FLASHBACK: Clinton Campaign Thought Trump Was Too Weak On North Korea

Ryan Pickrell | China/Asia Pacific Reporter

President Donald Trump, who the Clinton campaign previously said was too weak on North Korea, has delivered a series of tough warnings to Pyongyang over the past week, eliciting strong criticisms from the left for being unnecessarily aggressive and escalatory.

Former Secretary of State Hillary Clinton and her campaign staff criticized Trump for an unwillingness to get tough on North Korea, but while the Trump administration has made friendly overtures to North Korea, Trump is now threatening the use of military force against the regime.

“Donald Trump’s statements about North Korea show that he has more interest in making Kim Jong Un like him than backing up our friends and allies in the region,” Clinton aide Jake Sullivan told Reuters last June, referencing Trump’s willingness to sit down with North Korean leadership and his complaints about American allies in the Asia Pacific not covering the cost of defense.

Sullivan said that Trump’s statements would only make Kim Jong Un more provocative.

“This is another reminder that America must elect a president who can confront the threats we face with steadiness and strength,” Hillary Clinton said, after the North conducted a fifth nuclear test in September last year.

After taking office as president, Trump told reporters he would be “honored” to meet Kim Jong Un under the right conditions, and his administration has consistently pushed for a diplomatic solution as an alternative to the application of military force.

But, the situation with North Korea is changing as the country turns bluster into real capability.

Since the start of this year, Pyongyang has tested a collection of new short-, medium-, intermediate-, and long-range ballistic missiles. The intercontinental ballistic missile the North tested twice in July can theoretically strike targets across the continental U.S. Furthermore, the Defense Intelligence Agency recently confirmed that North Korea can mount nuclear warheads on its ballistic missiles.

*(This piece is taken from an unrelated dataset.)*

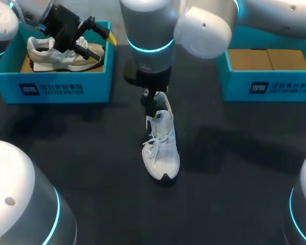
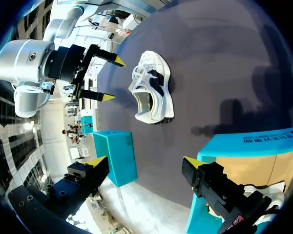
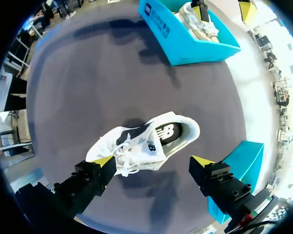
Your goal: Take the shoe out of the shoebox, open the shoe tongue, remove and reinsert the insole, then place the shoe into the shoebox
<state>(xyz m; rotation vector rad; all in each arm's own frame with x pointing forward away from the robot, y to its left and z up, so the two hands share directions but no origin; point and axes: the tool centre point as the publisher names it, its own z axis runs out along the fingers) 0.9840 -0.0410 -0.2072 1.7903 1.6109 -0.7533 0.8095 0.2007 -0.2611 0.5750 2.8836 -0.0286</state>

As North Korea has enhanced its ability to wage war against its neighbors and the U.S., Trump’s attitude towards the regime appears to be changing.

“North Korea best not make any more threats to the United States,” Trump declared before the White House press pool Tuesday after North Korea threatened the U.S. over the latest U.N. sanctions. “They will be met with the fire and fury like the world has never seen. He has been very threatening beyond a normal state, and as I said, they will be met with the fire and fury and, frankly, power the likes of which this world has never seen before.”

As the North warned of possible strikes on Guam, the president again warned North Korea to back down.

“[Kim Jong Un] has been pushing the world around for a long time,” Trump reporters Thursday.

“I will tell you this, if North Korea does anything in terms of even thinking about attack of anybody that we love or we represent or our allies or us, they can be very, very nervous,” he said. “They should be very nervous. Things will happen to them like they never thought possible.”

“It’s not a dare, it’s a statement,” he said.

The president issued a more severe warning Friday, letting North Korea know that a military solution is ready to go, not simply on the table, if North Korea does not change paths.

“Military solutions are now fully in place, locked and loaded, should North Korea act unwisely. Hopefully Kim Jong Un will find another path,” Trump tweeted Friday. This statement, together with the others, has received significant criticism from Democrats, as well as some Republicans, for being overly hawkish.